Big data software deployments might be launched because existing data warehouse systems are beginning to sag under the weight of the data that's flooding into organizations. But that doesn't mean data warehouses are all of a sudden obsolete -- just that the nature of warehousing data is changing to make room for big data.
"Different styles of data warehouse architecture have come and gone over the years," said Philip Russom, data management research director at The Data Warehousing Institute (TDWI) in Renton, Wash. "As we move to bigger volumes and diversity of data, we have to again evolve the data warehouse, just as we have in the past."
Hadoop-based big data systems initially were viewed as potential data warehouse killers, but that sentiment has largely given way to expectations of peaceful coexistence. For example, 78% of 263 IT professionals, business users and consultants surveyed by TDWI in November 2012 said they thought Hadoop systems could be a useful complement to their data warehouses for supporting advanced analytics applications. In addition, 41% saw Hadoop as an effective staging area for information on its way to an enterprise data warehouse (EDW).
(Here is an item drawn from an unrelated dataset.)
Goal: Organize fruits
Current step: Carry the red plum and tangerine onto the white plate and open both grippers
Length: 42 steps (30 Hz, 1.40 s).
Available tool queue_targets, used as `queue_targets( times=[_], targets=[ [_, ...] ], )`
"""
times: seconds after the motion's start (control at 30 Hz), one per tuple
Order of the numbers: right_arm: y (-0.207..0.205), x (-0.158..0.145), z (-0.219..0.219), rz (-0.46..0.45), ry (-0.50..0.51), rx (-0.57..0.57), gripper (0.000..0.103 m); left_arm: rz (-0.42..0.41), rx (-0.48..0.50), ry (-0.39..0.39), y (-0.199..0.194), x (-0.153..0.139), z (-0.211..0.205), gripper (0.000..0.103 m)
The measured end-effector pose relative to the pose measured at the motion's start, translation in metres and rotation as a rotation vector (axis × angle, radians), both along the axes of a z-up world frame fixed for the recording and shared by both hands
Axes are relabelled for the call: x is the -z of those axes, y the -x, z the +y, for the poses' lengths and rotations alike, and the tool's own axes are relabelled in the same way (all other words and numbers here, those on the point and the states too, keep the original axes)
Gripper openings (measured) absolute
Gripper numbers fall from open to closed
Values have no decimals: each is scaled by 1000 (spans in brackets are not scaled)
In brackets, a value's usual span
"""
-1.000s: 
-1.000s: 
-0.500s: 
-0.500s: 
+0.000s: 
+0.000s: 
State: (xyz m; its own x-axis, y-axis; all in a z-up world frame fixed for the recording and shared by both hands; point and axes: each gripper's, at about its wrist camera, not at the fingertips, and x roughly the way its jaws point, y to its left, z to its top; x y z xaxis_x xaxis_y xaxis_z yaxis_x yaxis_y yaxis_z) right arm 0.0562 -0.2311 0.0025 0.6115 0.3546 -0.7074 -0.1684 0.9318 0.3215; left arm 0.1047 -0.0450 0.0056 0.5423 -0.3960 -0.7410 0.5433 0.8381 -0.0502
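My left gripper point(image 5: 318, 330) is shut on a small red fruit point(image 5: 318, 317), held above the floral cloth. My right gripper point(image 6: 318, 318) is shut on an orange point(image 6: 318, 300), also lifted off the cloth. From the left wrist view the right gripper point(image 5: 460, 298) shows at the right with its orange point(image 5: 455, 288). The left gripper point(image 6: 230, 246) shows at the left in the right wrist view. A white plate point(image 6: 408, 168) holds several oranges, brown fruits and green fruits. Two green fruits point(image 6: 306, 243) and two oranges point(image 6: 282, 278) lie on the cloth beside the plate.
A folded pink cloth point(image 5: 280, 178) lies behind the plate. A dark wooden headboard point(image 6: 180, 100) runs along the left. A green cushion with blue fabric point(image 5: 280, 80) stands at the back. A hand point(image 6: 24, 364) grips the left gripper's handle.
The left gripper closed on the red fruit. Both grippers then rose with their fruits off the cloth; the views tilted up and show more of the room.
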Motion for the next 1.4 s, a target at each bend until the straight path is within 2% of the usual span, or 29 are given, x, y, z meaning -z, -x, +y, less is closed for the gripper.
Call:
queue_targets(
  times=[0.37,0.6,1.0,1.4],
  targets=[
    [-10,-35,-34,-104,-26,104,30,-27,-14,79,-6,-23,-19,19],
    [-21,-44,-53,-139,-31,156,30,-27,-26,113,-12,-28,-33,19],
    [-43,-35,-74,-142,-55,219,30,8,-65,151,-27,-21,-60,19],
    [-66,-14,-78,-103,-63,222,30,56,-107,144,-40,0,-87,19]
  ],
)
Asked if Hadoop clusters could fully replace an EDW, more than half of the respondents said no; just 4% said yes.
Russom thinks that using Hadoop to stage data for loading into data warehouses is a "beachhead" for big data technologies in companies. But the staging process itself is one aspect of data warehousing that has changed significantly in recent years, he said. In many cases, raw data is likely to pile up in Hadoop clusters and initially be analyzed there. "In the old days, the data staging area was pretty temporary," Russom said. "But it has evolved to become a kind of archive."
Comrades in data processing arms
Even so, he doesn't expect those archives to exist in isolation, disconnected from data warehouses. Some of the data will be moved into EDWs, perhaps in the form of aggregated analytics results, and the two technologies increasingly are being used in tandem, according to Russom. "Hadoop-enabled analytics are sometimes deployed in silos, but the trend is toward integrating Hadoop and EDW data at analysis time for maximal visibility into business performance," he wrote in a report about the TDWI survey.
Big data projects begun as skunkworks or standalone undertakings do run the risk of creating information silos. To prevent that, organizations should incorporate them into an overall data management strategy from the start, said Gartner Inc. analyst Mark Beyer. That means asking many of the same questions IT teams ask about conventional data as part of data quality and governance programs, he added. For example, where did a particular set of big data come from, how long must it be kept and does it need to be remediated before being used?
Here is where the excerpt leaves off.